他现在就要回深圳,离这个又脏又臭不识好歹的破乡下远远的,以后就算她被人欺负践踏到上街要饭,也是活该。
绝对不会再怜悯这个不识好歹的蠢货了。
江其深一转身,就看见老张不知所措地站在身后,小心翼翼地说:“老板,我看你没回消息,就过来看看……现在还去隆都分部么?”
江其深一言不发,头也不回地走了。
老张立在原地,看看江其深的背影,又看看杨不烦,琢磨了一下,道:“小杨,老板就是刀子嘴豆腐心,他话有时候是不好听了点儿,但心是好的,他说什么你别往心里去。”
“怎么能不往心里去?跟他待一天减寿一年。他才不在意别人的感受,他只会骂人。”
“欸,这话我可不同意,你冤枉他了。他明里暗里那……”老张反应过来,立刻住嘴。
杨不烦的目光炯炯落在他脸上,“什么明里暗里,做啥了?”
“你就看他做了什么就好了。”
“找羊?”
“也是一方面。”
“还有什么?你说呀!”
“老板不让说,反正你自行体会。他这个性格是……”
杨不烦掏出手机,“那我打电话问。”
老张一步抢上前,面露难色:“小杨你别为难我,我还领工资养一家老小呢。”
“那你告诉我,我假装不知道。”
老张勉为其难,说:“行行,行吧。上次骚扰你那小子,是农商银行综合管理部的办事员,叫赵明。那小子不是个东西,家里还有点背景,不依不饶的。江总那个急呀,就替你出了气。”
杨不烦狐疑:“?是我两个朋友打了他。”
“是,他们是打了他,所以当时他要去报警,把事情闹大,都走到派出所门口了呢,还说要去你朋友的中药铺找麻烦,要村长开除你河长的职务。最后我们也是花了点心思,找了他工作上的把柄,疏通了一下,才把这件事办了下来。”
“反正你放心,老板发大脾气了,都交代好了,他以后不敢出现在这一片。”
杨不烦幡然醒悟,当时还觉得奇怪,那人有背景,肯定有恃无恐,如果连续吃亏,更没理由善罢甘休。

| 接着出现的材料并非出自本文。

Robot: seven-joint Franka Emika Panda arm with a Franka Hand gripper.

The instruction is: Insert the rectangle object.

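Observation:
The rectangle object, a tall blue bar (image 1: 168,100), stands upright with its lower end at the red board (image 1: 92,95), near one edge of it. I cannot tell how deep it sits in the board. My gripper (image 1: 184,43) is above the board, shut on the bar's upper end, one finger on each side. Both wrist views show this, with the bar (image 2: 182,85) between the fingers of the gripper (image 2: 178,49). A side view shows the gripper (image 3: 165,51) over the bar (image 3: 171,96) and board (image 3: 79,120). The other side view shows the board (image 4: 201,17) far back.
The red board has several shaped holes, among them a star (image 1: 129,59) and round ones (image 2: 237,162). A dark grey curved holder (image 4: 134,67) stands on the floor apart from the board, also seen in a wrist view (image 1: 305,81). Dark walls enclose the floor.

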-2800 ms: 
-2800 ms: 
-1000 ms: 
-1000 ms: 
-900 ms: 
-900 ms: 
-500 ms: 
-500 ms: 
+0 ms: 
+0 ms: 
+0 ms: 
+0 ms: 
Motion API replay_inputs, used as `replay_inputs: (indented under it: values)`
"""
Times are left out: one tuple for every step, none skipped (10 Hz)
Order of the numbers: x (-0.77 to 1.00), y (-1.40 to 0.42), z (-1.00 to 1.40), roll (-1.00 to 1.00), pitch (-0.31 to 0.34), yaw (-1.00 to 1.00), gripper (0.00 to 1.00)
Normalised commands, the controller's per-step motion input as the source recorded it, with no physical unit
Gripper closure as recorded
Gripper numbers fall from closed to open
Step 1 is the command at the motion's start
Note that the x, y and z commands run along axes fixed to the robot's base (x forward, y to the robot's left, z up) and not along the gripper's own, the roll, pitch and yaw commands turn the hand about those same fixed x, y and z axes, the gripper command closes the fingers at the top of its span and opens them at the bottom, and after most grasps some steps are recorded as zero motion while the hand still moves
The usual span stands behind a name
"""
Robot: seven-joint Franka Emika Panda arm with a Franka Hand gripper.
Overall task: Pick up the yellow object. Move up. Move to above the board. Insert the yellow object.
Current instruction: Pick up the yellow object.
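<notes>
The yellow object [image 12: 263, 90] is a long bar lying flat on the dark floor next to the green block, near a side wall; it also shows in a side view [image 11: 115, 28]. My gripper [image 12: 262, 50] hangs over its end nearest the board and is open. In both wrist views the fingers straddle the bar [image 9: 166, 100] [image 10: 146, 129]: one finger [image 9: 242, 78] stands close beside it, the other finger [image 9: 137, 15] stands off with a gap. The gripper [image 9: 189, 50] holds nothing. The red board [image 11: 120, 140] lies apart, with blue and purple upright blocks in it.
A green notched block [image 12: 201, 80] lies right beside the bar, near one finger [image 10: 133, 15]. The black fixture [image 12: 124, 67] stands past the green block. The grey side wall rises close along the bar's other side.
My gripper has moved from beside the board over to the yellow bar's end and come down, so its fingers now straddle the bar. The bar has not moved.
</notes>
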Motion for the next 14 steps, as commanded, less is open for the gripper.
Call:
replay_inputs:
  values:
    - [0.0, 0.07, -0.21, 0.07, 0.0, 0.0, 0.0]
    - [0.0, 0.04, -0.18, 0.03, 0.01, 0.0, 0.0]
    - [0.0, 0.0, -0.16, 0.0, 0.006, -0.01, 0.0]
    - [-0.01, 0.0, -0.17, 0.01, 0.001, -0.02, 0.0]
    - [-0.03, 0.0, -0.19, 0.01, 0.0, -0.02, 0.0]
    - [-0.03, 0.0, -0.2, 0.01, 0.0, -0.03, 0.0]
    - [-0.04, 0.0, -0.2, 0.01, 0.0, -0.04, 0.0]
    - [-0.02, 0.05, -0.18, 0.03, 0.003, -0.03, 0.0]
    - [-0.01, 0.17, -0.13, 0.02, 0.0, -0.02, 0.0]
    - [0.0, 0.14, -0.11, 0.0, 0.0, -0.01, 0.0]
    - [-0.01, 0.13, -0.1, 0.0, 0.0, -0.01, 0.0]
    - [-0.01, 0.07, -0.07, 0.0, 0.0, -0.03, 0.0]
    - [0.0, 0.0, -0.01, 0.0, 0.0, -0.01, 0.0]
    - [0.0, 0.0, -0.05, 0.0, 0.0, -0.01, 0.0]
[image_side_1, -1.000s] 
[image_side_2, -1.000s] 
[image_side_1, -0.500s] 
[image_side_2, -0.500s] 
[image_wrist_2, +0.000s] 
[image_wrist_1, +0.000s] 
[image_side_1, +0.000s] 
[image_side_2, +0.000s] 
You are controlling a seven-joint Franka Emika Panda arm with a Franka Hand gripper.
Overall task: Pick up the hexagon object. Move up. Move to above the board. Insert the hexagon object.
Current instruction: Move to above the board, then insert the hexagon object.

但他第二天就以如此屈辱的方式来道歉了,中间肯定有曲折的。
只是当时没深想。
“他为什么帮我啊?”杨不烦问。
“这个你得自己想。”
老张看她一副确实想不明白的样子,再提醒道:“你看见他那双手了没?”
“看见了。”
杨不烦回忆起来,“他消毒次数太多了吧,看起来有点严重,你不如提醒他看一下医生呢。”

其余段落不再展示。